▸ Instructions to follow
Here is a listing. Reproduce it exactly.

▸ Data extract
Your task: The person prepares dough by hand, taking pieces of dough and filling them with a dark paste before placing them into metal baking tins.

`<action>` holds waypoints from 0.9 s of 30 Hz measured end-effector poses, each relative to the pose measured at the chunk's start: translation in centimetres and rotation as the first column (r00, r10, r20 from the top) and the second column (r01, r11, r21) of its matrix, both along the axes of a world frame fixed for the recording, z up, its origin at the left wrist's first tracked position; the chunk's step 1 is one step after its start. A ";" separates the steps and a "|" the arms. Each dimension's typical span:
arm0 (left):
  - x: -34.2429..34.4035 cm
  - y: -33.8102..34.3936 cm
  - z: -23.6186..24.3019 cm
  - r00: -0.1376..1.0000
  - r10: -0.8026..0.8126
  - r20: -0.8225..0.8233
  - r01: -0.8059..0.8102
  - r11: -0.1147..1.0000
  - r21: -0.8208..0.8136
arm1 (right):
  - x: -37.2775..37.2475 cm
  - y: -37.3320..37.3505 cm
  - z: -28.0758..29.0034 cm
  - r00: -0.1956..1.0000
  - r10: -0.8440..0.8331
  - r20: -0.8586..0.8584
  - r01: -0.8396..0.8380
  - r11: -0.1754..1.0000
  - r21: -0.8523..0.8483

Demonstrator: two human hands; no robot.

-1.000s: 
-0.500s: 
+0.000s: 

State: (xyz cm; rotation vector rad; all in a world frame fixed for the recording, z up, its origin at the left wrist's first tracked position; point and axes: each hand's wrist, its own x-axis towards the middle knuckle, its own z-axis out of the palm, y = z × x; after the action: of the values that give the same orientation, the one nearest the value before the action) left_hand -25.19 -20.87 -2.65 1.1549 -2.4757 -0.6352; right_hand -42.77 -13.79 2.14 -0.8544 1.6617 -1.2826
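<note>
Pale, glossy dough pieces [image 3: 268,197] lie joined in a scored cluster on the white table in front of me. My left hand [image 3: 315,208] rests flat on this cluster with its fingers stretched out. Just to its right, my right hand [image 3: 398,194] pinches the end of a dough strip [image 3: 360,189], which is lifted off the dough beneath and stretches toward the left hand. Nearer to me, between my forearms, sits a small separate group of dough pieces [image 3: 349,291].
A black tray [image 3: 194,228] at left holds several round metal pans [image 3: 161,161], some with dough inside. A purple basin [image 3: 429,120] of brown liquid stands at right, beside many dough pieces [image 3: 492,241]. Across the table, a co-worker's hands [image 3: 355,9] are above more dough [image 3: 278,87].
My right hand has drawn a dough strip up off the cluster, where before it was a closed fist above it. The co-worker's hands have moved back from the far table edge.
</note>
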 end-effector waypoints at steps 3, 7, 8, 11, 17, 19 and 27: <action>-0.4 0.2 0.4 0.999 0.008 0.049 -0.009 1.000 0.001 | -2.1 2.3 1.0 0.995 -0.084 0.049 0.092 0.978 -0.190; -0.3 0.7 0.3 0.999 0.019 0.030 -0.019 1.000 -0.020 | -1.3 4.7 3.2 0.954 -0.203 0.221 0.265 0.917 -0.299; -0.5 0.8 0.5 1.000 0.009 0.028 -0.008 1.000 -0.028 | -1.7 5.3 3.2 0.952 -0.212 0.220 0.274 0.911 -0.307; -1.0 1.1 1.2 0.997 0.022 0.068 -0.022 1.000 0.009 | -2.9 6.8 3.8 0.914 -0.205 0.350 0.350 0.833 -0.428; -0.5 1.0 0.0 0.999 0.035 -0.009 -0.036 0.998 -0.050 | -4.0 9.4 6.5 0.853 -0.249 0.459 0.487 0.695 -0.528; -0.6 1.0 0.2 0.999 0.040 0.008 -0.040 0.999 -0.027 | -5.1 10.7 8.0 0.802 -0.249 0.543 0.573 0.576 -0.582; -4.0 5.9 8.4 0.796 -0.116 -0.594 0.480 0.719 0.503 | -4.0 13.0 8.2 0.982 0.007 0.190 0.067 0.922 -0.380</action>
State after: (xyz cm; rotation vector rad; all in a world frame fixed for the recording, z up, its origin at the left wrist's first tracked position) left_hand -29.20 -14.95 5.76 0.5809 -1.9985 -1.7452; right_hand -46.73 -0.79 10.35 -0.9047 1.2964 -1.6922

▸ The answer
Your task: The person prepares dough by hand, taking pieces of dough and filling them with a dark paste before placing them into metal baking tins.

`<action>` holds waypoints from 0.9 s of 30 Hz measured end-effector poses, each relative to the pose measured at the chunk's start: translation in centimetres and rotation as the first column (r00, r10, r20 from the top) and the second column (r01, r11, r21) of its matrix, both along the axes of a world frame fixed for the recording, z up, its origin at the left wrist's first tracked position; the chunk's step 1 is one step after its start. A ";" separates the steps and a "|" the arms. Each dimension's typical span:
arm0 (left):
  - x: -34.2429..34.4035 cm
  - y: -33.8102..34.3936 cm
  - z: -23.6186..24.3019 cm
  - r00: -0.1376..1.0000
  - r10: -0.8026..0.8126
  - r20: -0.8225..0.8233
  - r01: -0.8059..0.8102
  - r11: -0.1147..1.0000
  - r21: -0.8208..0.8136
arm1 (right):
  - x: -37.2775..37.2475 cm
  - y: -37.3320..37.3505 cm
  - z: -28.0758..29.0034 cm
  - r00: -0.1956..1.0000
  - r10: -0.8440..0.8331
  - r20: -0.8586..0.8584
  - r01: -0.8396..0.8380
  - r11: -0.1754..1.0000
  - r21: -0.8523..0.8483

Demonstrator: two human hands; no robot.

-1.000s: 
-0.500s: 
+0.000s: 

State: (xyz cm; rotation vector rad; all in a world frame fixed for the recording, z up, its origin at the left wrist's first tracked position; point and axes: each hand's wrist, its own x-axis towards the middle knuckle, its own z-axis out of the palm, y = z × x; after the action: of the values that give the same orientation, the one nearest the value before the action) left_hand -25.19 -20.87 -2.65 1.1549 -2.4757 -0.6352; right_hand -42.77 -13.79 2.14 -0.8544 1.6617 -1.2826
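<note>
Pale, glossy dough pieces [image 3: 268,197] lie joined in a scored cluster on the white table in front of me. My left hand [image 3: 315,208] rests flat on this cluster with its fingers stretched out. Just to its right, my right hand [image 3: 398,194] pinches the end of a dough strip [image 3: 360,189], which is lifted off the dough beneath and stretches toward the left hand. Nearer to me, between my forearms, sits a small separate group of dough pieces [image 3: 349,291].
A black tray [image 3: 194,228] at left holds several round metal pans [image 3: 161,161], some with dough inside. A purple basin [image 3: 429,120] of brown liquid stands at right, beside many dough pieces [image 3: 492,241]. Across the table, a co-worker's hands [image 3: 355,9] are above more dough [image 3: 278,87].
My right hand has drawn a dough strip up off the cluster, where before it was a closed fist above it. The co-worker's hands have moved back from the far table edge.
</note>
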 end-effector waypoints at steps 3, 7, 8, 11, 17, 19 and 27: <action>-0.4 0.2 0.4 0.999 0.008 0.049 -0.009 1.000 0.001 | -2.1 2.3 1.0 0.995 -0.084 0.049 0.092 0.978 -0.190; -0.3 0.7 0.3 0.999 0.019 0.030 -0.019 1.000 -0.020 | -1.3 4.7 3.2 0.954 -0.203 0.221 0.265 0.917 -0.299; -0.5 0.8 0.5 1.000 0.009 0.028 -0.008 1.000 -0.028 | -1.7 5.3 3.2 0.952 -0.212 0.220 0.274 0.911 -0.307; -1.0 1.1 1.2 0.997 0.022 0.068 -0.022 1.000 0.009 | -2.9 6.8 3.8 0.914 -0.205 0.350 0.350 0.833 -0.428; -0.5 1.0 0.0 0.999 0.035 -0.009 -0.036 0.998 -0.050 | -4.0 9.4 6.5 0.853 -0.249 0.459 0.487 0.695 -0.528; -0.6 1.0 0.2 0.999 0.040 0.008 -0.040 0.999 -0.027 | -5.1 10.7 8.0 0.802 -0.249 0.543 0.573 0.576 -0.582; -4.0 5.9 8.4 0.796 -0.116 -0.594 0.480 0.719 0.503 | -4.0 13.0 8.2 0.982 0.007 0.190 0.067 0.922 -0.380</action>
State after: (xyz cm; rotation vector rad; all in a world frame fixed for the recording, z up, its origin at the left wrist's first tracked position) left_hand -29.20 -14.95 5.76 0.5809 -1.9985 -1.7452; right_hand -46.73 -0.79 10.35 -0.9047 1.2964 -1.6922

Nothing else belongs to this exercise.